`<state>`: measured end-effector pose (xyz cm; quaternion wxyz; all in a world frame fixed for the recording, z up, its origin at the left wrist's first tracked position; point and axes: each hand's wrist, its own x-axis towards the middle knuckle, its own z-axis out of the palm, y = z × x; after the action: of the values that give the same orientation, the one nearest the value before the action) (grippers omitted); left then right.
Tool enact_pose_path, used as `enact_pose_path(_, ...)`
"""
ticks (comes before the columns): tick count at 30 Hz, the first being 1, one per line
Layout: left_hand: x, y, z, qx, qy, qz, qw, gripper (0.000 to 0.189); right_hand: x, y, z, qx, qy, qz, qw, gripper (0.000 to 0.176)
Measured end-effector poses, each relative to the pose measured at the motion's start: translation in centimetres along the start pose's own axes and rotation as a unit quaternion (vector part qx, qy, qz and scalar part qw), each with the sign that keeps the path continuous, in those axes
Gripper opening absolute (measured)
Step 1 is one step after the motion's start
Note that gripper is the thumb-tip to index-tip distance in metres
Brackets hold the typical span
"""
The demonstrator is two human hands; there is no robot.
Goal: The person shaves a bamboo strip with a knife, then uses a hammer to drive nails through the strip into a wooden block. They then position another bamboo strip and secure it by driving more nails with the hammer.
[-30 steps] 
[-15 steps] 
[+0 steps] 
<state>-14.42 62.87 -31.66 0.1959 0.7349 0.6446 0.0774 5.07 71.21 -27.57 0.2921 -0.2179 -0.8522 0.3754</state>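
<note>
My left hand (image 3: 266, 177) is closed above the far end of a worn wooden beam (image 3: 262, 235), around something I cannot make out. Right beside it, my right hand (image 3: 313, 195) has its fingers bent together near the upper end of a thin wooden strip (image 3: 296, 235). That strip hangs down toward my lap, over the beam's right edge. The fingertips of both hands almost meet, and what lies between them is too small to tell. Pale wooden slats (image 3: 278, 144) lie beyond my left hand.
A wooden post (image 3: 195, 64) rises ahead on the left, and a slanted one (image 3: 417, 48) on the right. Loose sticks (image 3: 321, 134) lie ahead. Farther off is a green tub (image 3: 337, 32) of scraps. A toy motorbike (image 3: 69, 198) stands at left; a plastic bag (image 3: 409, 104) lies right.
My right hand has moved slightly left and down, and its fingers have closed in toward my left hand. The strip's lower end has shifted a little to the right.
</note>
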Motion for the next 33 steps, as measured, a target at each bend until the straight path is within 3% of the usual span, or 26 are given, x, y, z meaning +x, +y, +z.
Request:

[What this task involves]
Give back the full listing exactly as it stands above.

[Exercise output]
`<state>`: measured end-effector pose (xyz cm; quaternion wxyz; all in a world frame fixed for the recording, z up, its origin at the left wrist's first tracked position; point and axes: each hand's wrist, its own x-axis towards the middle knuckle, its own z-axis out of the palm, y = z × x; after the action: of the values that give the same orientation, the one nearest the value before the action) (grippers omitted); left then right.
Tool enact_pose_path, used as `enact_pose_path(_, ...)`
"""
ticks (comes before the columns): tick count at 30 Hz, the first being 1, one per line
Layout: left_hand: x, y, z, qx, qy, qz, qw, gripper (0.000 to 0.189); right_hand: x, y, z, qx, qy, qz, qw, gripper (0.000 to 0.176)
Measured end-effector poses, each relative to the pose measured at the motion's start: translation in centimetres along the start pose's own axes and rotation as a unit quaternion (vector part qx, qy, qz and scalar part qw), each with the sign that keeps the path continuous, in those axes
Gripper opening absolute (measured)
Step 1 is one step after the motion's start
Note that gripper is the thumb-tip to index-tip distance in metres
Brackets hold the typical span
"""
The demonstrator is two human hands; there is no robot.
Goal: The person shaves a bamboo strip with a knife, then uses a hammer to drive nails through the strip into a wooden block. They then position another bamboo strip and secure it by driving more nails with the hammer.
[-30 steps] 
[-15 steps] 
[+0 steps] 
<state>-14.42 62.87 -31.66 0.1959 0.7349 0.6446 0.0774 5.07 71.21 -27.57 0.2921 -0.2179 -0.8522 0.3754</state>
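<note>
My left hand (image 3: 266, 177) is closed above the far end of a worn wooden beam (image 3: 262, 235), around something I cannot make out. Right beside it, my right hand (image 3: 313, 195) has its fingers bent together near the upper end of a thin wooden strip (image 3: 296, 235). That strip hangs down toward my lap, over the beam's right edge. The fingertips of both hands almost meet, and what lies between them is too small to tell. Pale wooden slats (image 3: 278, 144) lie beyond my left hand.
A wooden post (image 3: 195, 64) rises ahead on the left, and a slanted one (image 3: 417, 48) on the right. Loose sticks (image 3: 321, 134) lie ahead. Farther off is a green tub (image 3: 337, 32) of scraps. A toy motorbike (image 3: 69, 198) stands at left; a plastic bag (image 3: 409, 104) lies right.
My right hand has moved slightly left and down, and its fingers have closed in toward my left hand. The strip's lower end has shifted a little to the right.
</note>
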Motion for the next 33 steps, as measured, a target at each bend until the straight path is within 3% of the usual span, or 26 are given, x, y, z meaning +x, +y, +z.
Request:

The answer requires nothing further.